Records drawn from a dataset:
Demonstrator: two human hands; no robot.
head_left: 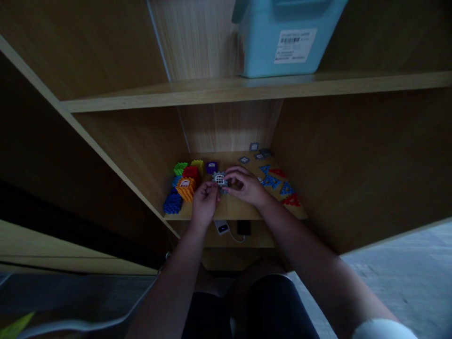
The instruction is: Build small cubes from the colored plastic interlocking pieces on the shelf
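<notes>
A grey building tile (219,179) with notched edges and a white window pattern is between my two hands over the shelf. My left hand (205,200) has its fingers closed at the tile's lower left edge. From the right, my right hand (245,186) pinches the tile's edge with thumb and fingers. Left of the hands stand stacks of notched tiles: orange (186,190), red (191,173), yellow (198,165), green (180,168) and dark blue (173,203). A purple tile stack (212,167) sits just behind the held tile.
Blue triangle pieces (271,181) and red ones (291,200) lie at the right. Several grey tiles (244,160) rest at the back. Overhead, an upper shelf (212,95) carries a light blue bin (261,61). Below are a white device (221,227) with a cable and a black object (244,228).
</notes>
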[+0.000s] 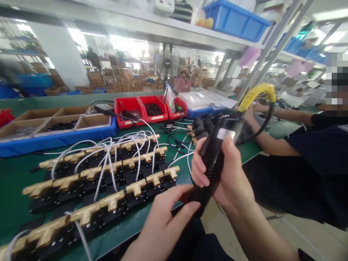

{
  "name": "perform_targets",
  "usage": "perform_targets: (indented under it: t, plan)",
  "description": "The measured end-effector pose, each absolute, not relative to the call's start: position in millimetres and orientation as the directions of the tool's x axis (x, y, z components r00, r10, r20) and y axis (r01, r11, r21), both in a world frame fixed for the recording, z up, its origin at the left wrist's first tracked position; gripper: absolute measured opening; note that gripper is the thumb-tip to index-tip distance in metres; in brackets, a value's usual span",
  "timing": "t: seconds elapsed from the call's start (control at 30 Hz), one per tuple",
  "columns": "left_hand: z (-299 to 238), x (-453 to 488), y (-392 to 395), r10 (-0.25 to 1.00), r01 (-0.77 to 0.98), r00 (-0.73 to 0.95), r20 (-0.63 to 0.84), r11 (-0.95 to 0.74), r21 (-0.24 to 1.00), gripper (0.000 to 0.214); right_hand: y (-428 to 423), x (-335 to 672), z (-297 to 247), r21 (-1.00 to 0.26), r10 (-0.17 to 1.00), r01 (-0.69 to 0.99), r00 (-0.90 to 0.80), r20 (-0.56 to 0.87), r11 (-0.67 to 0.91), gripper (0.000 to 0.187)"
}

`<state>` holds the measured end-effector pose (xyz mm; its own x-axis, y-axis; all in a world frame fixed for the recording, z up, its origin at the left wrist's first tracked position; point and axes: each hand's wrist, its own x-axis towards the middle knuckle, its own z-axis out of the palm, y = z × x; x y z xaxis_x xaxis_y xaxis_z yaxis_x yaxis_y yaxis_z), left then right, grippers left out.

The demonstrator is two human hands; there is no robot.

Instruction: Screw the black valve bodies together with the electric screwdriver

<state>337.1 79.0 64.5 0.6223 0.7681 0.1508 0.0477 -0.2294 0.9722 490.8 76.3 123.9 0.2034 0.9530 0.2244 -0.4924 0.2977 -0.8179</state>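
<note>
My right hand (231, 177) is wrapped around the body of a black electric screwdriver (210, 165), held tilted above the table's front edge. A white label shows on the tool, and a cord partly wrapped in yellow leaves its upper end. Lower down, the thumb and fingers of my left hand (168, 217) close around the tool's bottom end, so the tip is hidden. To the left lie rows of brass tee fittings (136, 188) on black housings, with white cables (110, 159) running over them.
Red bins (154, 108) with small black parts and a blue divided tray (100, 130) line the back of the green table (185, 177). More dark parts (199, 127) lie near the bins. A co-worker's arm (274, 143) is at the right. Overhead, a shelf holds a blue crate (239, 21).
</note>
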Motion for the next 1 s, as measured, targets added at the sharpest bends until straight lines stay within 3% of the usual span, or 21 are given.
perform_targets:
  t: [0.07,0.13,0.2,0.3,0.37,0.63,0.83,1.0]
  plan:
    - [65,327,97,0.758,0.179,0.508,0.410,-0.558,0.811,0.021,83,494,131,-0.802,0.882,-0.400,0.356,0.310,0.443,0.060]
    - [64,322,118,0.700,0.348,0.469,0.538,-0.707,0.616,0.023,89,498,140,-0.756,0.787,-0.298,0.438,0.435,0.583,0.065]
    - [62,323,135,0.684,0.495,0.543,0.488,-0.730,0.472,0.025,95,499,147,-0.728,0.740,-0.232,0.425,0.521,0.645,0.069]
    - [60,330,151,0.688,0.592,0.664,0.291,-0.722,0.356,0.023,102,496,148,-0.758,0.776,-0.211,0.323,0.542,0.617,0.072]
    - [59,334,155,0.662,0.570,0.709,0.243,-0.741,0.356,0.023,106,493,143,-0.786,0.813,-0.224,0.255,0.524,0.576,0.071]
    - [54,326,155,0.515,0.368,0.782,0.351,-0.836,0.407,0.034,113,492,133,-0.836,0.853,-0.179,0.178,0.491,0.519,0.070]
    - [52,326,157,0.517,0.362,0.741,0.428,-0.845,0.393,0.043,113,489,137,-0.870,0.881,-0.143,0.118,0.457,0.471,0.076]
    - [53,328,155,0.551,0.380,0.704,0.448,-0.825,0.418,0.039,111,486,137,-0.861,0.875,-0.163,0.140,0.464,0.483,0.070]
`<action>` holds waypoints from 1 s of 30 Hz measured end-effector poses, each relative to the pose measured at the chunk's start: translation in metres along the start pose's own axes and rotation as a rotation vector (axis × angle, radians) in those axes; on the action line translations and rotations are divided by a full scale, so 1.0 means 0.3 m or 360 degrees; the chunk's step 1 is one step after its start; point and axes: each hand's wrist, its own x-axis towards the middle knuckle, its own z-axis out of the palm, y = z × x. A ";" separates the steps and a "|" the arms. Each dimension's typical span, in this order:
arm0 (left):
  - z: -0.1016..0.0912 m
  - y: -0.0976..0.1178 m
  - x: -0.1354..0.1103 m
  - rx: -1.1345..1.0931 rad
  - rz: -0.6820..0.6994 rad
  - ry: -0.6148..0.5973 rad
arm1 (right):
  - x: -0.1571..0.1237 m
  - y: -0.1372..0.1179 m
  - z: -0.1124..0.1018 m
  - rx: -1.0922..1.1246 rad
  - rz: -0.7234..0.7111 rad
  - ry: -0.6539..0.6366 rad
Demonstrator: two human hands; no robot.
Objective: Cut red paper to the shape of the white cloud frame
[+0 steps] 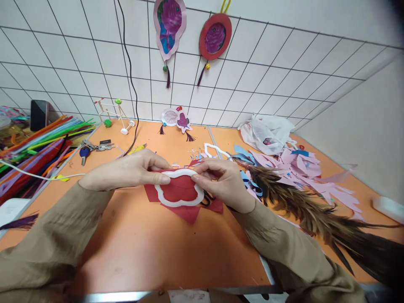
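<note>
A white wavy-edged frame (180, 203) lies against a piece of red paper (179, 187), held up a little in front of me. My left hand (139, 168) pinches the frame's upper left, thumb on the front and fingers behind. At its upper right, my right hand (222, 181) pinches the rim between thumb and fingers. More red paper (187, 213) with pointed corners shows below the frame. Black scissor handles (207, 198) stick out beside the right hand; the blades are hidden.
Paper scraps (299, 164), a white plastic bag (267, 132) and brown feathers (293, 200) lie at right. Pipe cleaners (47, 143), keys (94, 147) and a phone (39, 114) are at left. Another white frame cutout (217, 148) lies behind. Tasselled ornaments (215, 37) hang on the wall.
</note>
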 end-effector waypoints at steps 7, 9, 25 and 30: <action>-0.046 -0.050 0.003 -0.0529 0.0066 -0.0081 | 0.015 0.021 -0.017 0.0377 0.0264 0.0140; -0.028 -0.069 0.021 -0.0693 0.0075 -0.0001 | 0.020 0.031 -0.017 0.0403 0.0272 0.0176; 0.090 -0.108 0.104 -0.1282 -0.0040 0.0394 | 0.027 0.087 0.003 0.0343 0.0255 0.0416; 0.091 -0.107 0.099 -0.1108 -0.0067 0.0479 | 0.024 0.099 0.013 0.0315 0.0296 0.0403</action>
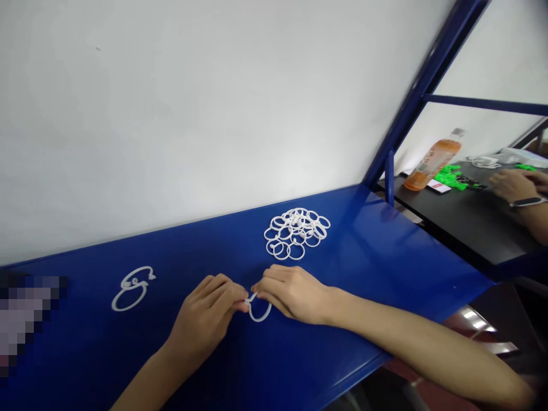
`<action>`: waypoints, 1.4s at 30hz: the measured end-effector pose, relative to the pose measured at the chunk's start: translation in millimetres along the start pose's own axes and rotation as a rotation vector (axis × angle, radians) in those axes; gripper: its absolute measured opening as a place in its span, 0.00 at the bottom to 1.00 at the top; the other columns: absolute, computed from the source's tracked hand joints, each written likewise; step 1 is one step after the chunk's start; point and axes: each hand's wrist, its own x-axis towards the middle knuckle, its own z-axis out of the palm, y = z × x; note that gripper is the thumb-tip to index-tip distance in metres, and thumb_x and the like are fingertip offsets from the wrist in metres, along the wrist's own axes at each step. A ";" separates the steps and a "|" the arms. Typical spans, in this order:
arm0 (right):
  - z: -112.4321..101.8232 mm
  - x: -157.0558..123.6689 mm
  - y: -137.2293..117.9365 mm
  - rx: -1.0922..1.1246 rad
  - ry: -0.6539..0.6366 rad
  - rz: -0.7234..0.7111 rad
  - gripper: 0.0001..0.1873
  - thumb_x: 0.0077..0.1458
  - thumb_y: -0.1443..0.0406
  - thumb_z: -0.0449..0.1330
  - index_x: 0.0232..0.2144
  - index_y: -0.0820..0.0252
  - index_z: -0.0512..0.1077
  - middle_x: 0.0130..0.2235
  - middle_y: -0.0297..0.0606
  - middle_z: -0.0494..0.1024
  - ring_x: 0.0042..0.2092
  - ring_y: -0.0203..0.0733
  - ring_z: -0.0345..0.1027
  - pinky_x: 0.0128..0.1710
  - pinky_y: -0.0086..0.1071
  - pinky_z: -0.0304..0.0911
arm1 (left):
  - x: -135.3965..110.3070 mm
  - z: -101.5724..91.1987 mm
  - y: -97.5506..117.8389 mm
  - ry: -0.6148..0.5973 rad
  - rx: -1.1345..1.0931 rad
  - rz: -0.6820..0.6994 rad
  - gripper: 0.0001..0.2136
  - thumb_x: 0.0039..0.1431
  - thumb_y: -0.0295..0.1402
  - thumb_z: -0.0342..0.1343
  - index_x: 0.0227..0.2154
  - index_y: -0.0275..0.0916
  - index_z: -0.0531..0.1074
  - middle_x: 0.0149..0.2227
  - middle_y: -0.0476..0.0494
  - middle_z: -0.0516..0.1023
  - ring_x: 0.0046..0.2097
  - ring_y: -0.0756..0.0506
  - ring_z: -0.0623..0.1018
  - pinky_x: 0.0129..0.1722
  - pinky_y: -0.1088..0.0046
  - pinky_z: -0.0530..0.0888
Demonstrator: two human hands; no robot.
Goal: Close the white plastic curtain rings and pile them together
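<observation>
Between my two hands, just above or on the blue tabletop, is a white plastic ring (260,319). My left hand (214,305) pinches its left side with thumb and fingertips. From the right, my right hand (291,291) grips the ring's upper right part, the fingers bent over it. A gap or joint of the ring sits near the fingertips, partly covered by them. Behind my right hand lies a heap of similar white rings (295,251) with small knobs. On the left, a couple of white rings (128,308) lie touching or overlapping, one apparently opened.
A white wall runs behind the blue table (205,245). At right stands a blue metal frame (389,171). Beyond it, a black table (462,222) holds an orange drink bottle (434,161), green pieces (451,178), a phone (439,186) and another person's hands (516,185).
</observation>
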 end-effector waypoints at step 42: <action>-65.6 -17.9 64.4 -0.472 -0.175 0.741 0.13 0.68 0.65 0.50 0.36 0.62 0.73 0.42 0.44 0.74 0.33 0.37 0.70 0.29 0.30 0.54 | -58.8 -72.0 -115.7 -0.407 0.689 -0.781 0.19 0.57 0.42 0.51 0.48 0.41 0.74 0.43 0.36 0.78 0.41 0.31 0.76 0.34 0.54 0.75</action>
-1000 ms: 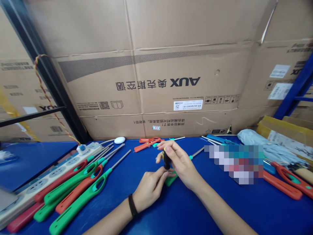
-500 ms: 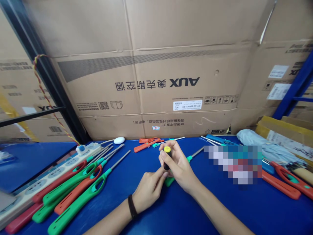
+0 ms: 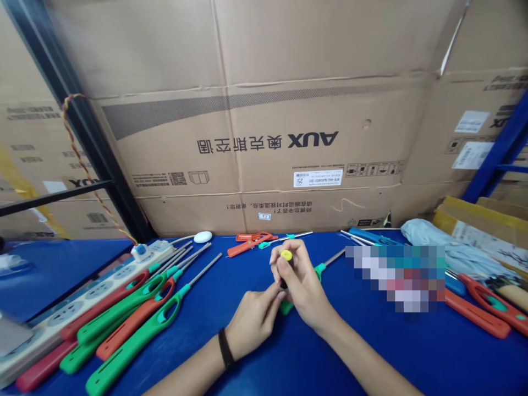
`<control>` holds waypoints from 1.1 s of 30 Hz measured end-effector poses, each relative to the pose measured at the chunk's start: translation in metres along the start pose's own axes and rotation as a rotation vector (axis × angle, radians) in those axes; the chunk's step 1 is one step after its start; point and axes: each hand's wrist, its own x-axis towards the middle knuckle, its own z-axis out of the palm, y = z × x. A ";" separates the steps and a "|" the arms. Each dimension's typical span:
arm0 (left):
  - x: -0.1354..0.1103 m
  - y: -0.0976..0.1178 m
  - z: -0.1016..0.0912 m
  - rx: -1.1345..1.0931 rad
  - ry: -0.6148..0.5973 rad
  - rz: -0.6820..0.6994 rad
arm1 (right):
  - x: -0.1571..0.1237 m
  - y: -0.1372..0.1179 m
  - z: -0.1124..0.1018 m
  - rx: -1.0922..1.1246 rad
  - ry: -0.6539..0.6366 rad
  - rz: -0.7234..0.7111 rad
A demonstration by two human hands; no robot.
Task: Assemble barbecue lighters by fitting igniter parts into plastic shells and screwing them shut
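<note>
My right hand is closed round a small black screwdriver with a yellow cap, held upright over a green long-nosed lighter that lies on the blue table. My left hand, with a black band at the wrist, pinches the lighter's green body just under the screwdriver tip. Most of the lighter is hidden beneath both hands; only its metal rod and a bit of green show.
Several green and red long lighters lie in a row at the left beside a white power strip. More red and blue lighters lie at the right. An orange lighter and a white oval object sit by the cardboard boxes.
The right hand has turned the screwdriver slightly, its yellow cap now showing on top. Both hands stay over the green lighter.
</note>
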 end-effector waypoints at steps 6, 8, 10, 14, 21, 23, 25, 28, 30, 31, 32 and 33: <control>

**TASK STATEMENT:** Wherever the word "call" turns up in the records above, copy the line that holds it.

**WRITTEN RESPONSE:**
  "description": "The measured end-effector pose, each absolute, not relative to the call's start: position in millimetres and orientation as the directions of the tool's x axis (x, y, z components r00, r10, r20) and y axis (r01, r11, r21), both in a world frame fixed for the recording, z up, its origin at the left wrist's first tracked position; gripper: absolute measured opening; note that gripper is the thumb-tip to index-tip distance in metres; in brackets, a value's usual span",
  "timing": "t: seconds elapsed from the call's start (control at 30 Hz), one per tuple",

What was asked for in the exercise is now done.